ACTIVITY: For the entries that follow, report how many lines include the word "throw" and add nothing.

THE DATA section start

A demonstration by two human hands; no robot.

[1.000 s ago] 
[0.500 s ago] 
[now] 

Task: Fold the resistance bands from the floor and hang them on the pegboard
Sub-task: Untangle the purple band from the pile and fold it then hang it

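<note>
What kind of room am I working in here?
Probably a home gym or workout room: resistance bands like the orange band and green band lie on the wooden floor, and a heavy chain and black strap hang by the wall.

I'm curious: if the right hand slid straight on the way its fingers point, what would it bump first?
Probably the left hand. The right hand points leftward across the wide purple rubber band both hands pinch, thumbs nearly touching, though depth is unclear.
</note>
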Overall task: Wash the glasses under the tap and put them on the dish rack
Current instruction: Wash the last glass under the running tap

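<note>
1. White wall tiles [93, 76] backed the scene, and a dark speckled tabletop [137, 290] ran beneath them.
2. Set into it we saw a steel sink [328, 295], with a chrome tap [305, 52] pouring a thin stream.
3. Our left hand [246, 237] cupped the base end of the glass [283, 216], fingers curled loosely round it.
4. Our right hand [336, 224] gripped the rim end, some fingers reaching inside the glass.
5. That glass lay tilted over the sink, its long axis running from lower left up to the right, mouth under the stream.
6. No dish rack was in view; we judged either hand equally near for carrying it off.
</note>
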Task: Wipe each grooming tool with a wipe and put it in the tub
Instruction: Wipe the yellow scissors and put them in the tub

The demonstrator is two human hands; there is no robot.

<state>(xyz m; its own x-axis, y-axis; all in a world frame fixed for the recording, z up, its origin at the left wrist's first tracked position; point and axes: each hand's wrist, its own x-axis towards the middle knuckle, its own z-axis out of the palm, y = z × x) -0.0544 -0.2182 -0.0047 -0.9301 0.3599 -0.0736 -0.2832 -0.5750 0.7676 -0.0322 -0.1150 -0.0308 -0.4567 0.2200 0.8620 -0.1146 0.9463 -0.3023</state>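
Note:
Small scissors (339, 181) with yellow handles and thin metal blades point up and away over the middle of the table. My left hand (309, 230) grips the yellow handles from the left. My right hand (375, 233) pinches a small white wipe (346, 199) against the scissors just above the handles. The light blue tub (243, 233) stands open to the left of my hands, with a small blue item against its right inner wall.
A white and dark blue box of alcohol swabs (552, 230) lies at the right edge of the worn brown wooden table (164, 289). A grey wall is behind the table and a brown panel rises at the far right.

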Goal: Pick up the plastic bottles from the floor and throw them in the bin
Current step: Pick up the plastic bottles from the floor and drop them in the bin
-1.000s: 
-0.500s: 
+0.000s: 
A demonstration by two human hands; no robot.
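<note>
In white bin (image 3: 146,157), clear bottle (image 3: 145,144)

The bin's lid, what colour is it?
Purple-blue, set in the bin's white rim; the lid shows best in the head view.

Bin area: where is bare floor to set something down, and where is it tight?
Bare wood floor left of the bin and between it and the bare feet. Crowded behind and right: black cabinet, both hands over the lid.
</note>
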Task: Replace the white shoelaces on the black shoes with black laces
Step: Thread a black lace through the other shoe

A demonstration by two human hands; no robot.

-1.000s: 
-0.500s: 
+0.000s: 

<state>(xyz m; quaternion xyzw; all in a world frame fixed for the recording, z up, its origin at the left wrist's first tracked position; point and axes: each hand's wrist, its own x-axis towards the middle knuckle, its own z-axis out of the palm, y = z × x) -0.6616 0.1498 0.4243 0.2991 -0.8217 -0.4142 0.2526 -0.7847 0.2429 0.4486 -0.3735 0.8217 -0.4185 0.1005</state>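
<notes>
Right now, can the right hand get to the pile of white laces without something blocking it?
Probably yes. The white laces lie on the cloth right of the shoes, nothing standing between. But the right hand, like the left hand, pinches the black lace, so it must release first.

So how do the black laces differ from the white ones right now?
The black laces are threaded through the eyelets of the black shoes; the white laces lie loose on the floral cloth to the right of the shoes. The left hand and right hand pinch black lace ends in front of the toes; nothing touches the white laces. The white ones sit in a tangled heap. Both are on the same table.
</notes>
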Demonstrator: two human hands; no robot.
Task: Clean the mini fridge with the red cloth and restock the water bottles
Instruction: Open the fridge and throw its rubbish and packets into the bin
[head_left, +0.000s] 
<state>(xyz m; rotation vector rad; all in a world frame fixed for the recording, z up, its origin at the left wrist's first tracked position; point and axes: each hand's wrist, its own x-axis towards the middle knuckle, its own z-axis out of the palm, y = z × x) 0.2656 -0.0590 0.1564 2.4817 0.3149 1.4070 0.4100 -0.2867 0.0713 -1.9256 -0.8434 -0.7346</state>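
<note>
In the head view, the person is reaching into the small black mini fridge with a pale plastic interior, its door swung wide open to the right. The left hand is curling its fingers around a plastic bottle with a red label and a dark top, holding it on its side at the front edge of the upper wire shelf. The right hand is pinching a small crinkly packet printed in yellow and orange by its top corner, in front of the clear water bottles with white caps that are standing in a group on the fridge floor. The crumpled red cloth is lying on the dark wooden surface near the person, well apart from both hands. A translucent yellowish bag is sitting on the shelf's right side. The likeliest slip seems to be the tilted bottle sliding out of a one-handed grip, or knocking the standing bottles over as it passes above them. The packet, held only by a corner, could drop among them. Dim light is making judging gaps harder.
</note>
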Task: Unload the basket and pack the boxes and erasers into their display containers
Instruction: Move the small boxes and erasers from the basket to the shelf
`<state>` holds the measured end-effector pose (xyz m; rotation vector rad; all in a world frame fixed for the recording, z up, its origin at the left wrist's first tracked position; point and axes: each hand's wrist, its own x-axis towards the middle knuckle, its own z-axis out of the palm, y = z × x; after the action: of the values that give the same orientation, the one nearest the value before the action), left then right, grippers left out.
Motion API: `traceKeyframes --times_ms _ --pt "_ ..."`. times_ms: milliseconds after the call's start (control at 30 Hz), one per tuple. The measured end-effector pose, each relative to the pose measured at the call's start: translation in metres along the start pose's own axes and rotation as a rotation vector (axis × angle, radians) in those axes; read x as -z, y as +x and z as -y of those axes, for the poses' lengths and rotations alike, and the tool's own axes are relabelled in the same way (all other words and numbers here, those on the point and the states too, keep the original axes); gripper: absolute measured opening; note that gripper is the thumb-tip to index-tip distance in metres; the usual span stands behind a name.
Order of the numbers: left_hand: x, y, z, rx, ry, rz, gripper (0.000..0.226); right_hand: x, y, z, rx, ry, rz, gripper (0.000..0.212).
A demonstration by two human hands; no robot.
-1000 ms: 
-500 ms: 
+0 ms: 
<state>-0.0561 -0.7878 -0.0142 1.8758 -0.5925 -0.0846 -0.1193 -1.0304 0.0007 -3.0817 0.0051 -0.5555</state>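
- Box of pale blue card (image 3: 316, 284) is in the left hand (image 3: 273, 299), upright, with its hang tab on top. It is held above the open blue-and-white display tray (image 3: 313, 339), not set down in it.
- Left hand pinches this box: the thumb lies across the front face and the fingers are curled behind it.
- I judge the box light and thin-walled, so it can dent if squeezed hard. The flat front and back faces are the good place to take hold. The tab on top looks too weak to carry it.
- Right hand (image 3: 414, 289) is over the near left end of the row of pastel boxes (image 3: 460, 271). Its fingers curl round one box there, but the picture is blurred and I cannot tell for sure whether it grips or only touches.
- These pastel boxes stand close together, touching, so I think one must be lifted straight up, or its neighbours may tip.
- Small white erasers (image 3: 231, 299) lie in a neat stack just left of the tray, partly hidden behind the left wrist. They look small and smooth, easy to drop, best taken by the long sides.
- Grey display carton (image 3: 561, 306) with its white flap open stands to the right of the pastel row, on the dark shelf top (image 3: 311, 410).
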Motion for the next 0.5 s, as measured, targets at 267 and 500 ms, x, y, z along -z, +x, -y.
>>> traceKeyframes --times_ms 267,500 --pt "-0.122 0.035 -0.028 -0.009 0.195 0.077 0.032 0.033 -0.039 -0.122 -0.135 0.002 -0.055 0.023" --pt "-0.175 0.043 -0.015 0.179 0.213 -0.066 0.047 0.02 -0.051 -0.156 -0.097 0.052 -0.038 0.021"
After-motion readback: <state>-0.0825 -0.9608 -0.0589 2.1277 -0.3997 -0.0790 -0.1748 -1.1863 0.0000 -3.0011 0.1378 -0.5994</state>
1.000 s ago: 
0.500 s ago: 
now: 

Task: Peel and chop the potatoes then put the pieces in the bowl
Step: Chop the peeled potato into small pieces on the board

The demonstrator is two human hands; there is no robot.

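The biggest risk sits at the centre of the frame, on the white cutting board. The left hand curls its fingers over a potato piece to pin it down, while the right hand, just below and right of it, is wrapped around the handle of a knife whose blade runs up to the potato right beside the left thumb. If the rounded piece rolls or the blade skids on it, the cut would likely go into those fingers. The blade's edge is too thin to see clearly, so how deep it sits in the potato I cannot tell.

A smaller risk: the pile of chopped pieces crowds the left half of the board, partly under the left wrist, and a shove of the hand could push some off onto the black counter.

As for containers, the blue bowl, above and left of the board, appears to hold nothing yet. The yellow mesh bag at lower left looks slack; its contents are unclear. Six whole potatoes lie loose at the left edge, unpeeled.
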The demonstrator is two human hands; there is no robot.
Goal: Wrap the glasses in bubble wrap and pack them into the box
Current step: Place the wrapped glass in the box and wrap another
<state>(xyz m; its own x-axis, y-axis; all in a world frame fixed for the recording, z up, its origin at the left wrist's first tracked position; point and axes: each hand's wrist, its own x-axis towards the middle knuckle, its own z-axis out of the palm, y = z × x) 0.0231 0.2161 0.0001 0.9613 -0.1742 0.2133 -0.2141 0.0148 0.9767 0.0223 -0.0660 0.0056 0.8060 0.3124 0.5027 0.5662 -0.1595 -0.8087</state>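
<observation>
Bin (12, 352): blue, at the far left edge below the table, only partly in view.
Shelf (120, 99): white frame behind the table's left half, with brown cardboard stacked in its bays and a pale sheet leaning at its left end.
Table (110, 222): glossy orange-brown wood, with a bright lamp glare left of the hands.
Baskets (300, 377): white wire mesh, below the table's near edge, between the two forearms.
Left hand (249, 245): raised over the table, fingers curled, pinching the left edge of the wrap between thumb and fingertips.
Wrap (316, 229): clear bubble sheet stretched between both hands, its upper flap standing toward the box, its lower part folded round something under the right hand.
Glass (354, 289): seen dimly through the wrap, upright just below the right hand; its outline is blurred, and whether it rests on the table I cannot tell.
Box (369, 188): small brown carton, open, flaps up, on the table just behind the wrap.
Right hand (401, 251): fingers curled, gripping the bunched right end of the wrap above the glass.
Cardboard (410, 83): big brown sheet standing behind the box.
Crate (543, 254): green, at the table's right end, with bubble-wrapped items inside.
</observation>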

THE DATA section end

RESPONSE TO THE TASK: 2